Llega a la pantalla grande una de las cintas más esperadas por los fanáticos y fanáticas del mundo motor. Se trata de “F1”, dirigida por el estadounidense Joseph Kosinski, el mismo detrás de “Top Gun: Maverick”, “Oblivion” y “Tron Legacy”, todas ellas reconocidas por su potencia visual, secuencias de acción y uso envolvente de la cámara.

Es precisamente en la acción de cada carrera donde “F1” toma clara ventaja frente a otras películas deportivas al conseguir que el espectador experimente de forma inmersiva la velocidad, el riesgo y la adrenalina que se viven tras el volante. Gracias a circuitos reales y cameos a pilotos profesionales tales como Lewis Hamilton, Max Verstappen, “Checo” Pérez y otras figuras del paddock, la cinta apuesta por una autenticidad pocas veces vista en el género. No obstante, quien realmente luce en pantalla es el veterano Sonny Hayes (interpretado por Brad Pitt), apodado “el más grande que nunca fue”, quien retorna al mundo de la F1 tras recibir una inusual propuesta del excéntrico Rubén Cervantes (Javier Bardem) para reflotar la ficticia escudería APXGP y guiar, a pesar de sus notorias diferencias, al talentoso y temperamental novato Joshua Pearce (Damson Idris), todo ello mientras  enfrenta los traumas de un grave accidente ocurrido en los años 90 y su lucha contra su propia adicción al juego.

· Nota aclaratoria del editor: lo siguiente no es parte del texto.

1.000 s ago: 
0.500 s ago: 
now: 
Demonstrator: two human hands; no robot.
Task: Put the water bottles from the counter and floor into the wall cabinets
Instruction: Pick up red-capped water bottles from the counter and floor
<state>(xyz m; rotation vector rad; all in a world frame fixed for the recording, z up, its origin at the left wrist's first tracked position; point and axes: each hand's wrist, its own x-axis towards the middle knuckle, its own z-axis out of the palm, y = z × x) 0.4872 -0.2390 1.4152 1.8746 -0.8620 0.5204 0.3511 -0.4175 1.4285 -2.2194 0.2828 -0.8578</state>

Un punto aparte merece la espectacular banda sonora compuesta por Hans Zimmer, quien vuelve a demostrar por qué es uno de los compositores más solicitados e influyentes del cine contemporáneo. Su música acompaña con maestría cada giro, aceleración y momento de tensión, elevando la carga emocional de cada carrera. Sin embargo, en ciertas secuencias, su impacto se ve diluido por la constante narración de los comentaristas, cuyo relato resta fuerza a la intensidad sonora de algunas escenas clave.

Quizás el punto más débil de “F1” sea su guion, que, al igual que la Fórmula 1 moderna, evita arriesgar demasiado. En un entorno donde pilotos y escuderías están sujetos a un entramado de reglas cada vez más estrictas, la película refleja esa misma rigidez dejando escaso margen para la sorpresa o la innovación. En consecuencia, recurre a clichés como rivalidades forzadas, romances prohibidos, adicciones personales, redenciones apresuradas y victorias casi milagrosas.

Aún con sus debilidades, “F1” logra su cometido principal al emocionar y acercar el vértigo del automovilismo a una audiencia global, combinando espectáculo cinematográfico y amor al deporte. La dirección de Kosinski convierte cada curva en un despliegue de estilo visual que hará vibrar a fanáticos de la velocidad como a quienes buscan una experiencia entretenida en la pantalla. Como bien dijo el piloto español Carlos Sainz Jr., “tengan la mente abierta con Hollywood”.

En definitiva, una cinta que pisa a fondo desde el primer minuto con una estética moderna, un reparto estelar y una puesta en escena diseñada para ver y disfrutar en formatos IMAX y 4DX.